The 5′-nucleotidase activity of the purified cytoplasmic fraction preparation of bovine brain does not depend on the presence of the divalent metal ions Mg²⁺, Ca²⁺, and Cu²⁺ in the incubation medium. The Zn²⁺ ion (0.5 mM) causes total enzyme inhibition. Although EDTA and 8-hydroxyquinoline inhibit the 5′-nucleotidase from this source, it has not been possible to show the existence of metal ions in the enzyme molecule. The inhibition of 5′nucleotidase by EDTA is progressive and irreversible; when the enzyme is not preincubated with EDTA, the inhibition is overridden by metal ions. The purines (except xanthine, 0.3 mM), pyrimidines, and their nucleosides do not affect the 5′-nucleotidase activity.
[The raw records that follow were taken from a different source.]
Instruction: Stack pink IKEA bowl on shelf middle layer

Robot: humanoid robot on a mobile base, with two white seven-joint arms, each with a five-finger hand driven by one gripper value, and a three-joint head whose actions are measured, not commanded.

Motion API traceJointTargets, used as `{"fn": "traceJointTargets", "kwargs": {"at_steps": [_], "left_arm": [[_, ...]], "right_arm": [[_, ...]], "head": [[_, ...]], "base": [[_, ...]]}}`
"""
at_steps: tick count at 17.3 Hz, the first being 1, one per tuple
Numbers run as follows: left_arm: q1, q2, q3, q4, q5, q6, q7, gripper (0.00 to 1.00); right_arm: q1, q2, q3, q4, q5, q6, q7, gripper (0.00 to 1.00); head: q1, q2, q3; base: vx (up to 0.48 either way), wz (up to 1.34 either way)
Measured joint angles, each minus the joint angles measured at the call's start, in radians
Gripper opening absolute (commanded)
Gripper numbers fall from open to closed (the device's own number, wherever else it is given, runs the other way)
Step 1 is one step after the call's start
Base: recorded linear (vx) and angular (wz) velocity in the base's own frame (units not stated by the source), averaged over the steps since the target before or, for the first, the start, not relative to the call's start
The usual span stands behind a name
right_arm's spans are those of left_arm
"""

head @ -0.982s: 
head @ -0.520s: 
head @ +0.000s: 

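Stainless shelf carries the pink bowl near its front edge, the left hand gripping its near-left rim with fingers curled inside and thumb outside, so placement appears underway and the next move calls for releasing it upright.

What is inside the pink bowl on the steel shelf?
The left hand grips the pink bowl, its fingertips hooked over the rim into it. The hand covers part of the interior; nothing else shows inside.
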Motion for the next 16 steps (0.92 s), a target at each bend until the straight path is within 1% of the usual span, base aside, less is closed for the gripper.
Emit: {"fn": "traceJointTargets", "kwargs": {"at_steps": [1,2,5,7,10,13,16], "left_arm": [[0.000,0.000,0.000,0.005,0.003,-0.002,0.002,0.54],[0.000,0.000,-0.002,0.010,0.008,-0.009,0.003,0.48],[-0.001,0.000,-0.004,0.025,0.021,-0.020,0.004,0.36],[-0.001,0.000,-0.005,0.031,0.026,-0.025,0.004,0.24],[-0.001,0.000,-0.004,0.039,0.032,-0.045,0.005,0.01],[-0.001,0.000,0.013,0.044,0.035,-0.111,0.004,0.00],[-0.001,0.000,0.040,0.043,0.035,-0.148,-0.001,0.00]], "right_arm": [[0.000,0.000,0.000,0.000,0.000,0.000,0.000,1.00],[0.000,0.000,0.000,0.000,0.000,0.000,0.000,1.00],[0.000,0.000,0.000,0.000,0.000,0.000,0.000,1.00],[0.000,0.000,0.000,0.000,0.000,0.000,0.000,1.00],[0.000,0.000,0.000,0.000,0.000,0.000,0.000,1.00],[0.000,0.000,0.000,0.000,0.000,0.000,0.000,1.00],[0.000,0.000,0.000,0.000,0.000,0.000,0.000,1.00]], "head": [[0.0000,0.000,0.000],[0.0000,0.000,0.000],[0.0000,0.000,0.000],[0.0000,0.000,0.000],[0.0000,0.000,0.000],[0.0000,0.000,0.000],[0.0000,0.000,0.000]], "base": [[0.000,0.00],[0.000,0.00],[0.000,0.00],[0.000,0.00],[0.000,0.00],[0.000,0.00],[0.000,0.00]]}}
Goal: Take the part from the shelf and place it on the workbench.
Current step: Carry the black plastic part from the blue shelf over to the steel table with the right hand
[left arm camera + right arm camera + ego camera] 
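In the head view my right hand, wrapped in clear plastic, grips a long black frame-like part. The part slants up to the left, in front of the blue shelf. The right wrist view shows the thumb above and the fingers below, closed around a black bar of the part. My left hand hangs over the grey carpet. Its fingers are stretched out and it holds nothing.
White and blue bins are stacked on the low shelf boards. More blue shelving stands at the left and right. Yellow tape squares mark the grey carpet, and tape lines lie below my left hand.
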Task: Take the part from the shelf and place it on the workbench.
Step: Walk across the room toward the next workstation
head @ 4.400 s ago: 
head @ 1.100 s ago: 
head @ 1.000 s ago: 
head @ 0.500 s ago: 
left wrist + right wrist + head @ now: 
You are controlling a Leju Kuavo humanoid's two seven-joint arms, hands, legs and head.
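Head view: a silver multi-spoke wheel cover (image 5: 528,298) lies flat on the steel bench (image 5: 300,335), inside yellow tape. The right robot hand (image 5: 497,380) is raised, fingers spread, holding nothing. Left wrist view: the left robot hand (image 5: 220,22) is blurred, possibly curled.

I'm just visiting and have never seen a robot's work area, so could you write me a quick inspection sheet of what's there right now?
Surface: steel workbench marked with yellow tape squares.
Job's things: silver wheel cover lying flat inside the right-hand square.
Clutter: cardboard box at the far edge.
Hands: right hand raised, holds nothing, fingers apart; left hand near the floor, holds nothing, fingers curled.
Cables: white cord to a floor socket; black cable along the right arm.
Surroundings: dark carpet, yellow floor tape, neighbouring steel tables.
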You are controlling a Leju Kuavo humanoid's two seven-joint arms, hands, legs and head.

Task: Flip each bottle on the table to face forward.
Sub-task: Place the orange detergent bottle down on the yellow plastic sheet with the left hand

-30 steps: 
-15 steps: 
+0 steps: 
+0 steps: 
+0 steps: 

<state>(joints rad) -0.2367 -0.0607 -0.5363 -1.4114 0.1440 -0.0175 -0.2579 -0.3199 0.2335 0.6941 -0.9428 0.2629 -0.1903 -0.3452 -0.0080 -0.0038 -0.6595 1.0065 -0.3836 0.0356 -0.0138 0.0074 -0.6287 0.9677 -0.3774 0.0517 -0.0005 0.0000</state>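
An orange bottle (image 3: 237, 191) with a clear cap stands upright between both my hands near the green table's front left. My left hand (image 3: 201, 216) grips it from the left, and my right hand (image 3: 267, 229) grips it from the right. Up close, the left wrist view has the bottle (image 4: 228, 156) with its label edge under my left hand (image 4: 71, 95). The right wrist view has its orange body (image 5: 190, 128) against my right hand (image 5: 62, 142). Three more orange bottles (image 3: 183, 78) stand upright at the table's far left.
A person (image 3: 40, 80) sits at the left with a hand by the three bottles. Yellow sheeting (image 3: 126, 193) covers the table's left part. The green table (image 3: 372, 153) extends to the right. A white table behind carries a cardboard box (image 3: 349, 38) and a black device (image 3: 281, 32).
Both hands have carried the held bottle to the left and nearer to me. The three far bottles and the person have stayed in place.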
The nucleoside di- and triphosphates are competitive enzyme inhibitors against 5′-AMP as substrate. The K₁ values of the diphosphates are lower than those determined for the corresponding triphosphates. The inhibition caused by the above nucleotides is reversed, partly or wholly, by Mg²⁺, depending on the molar ratio between the effectors. The inhibitory action of the -SH group reagents on the 5′-nucleotidase activity is weak and reversible.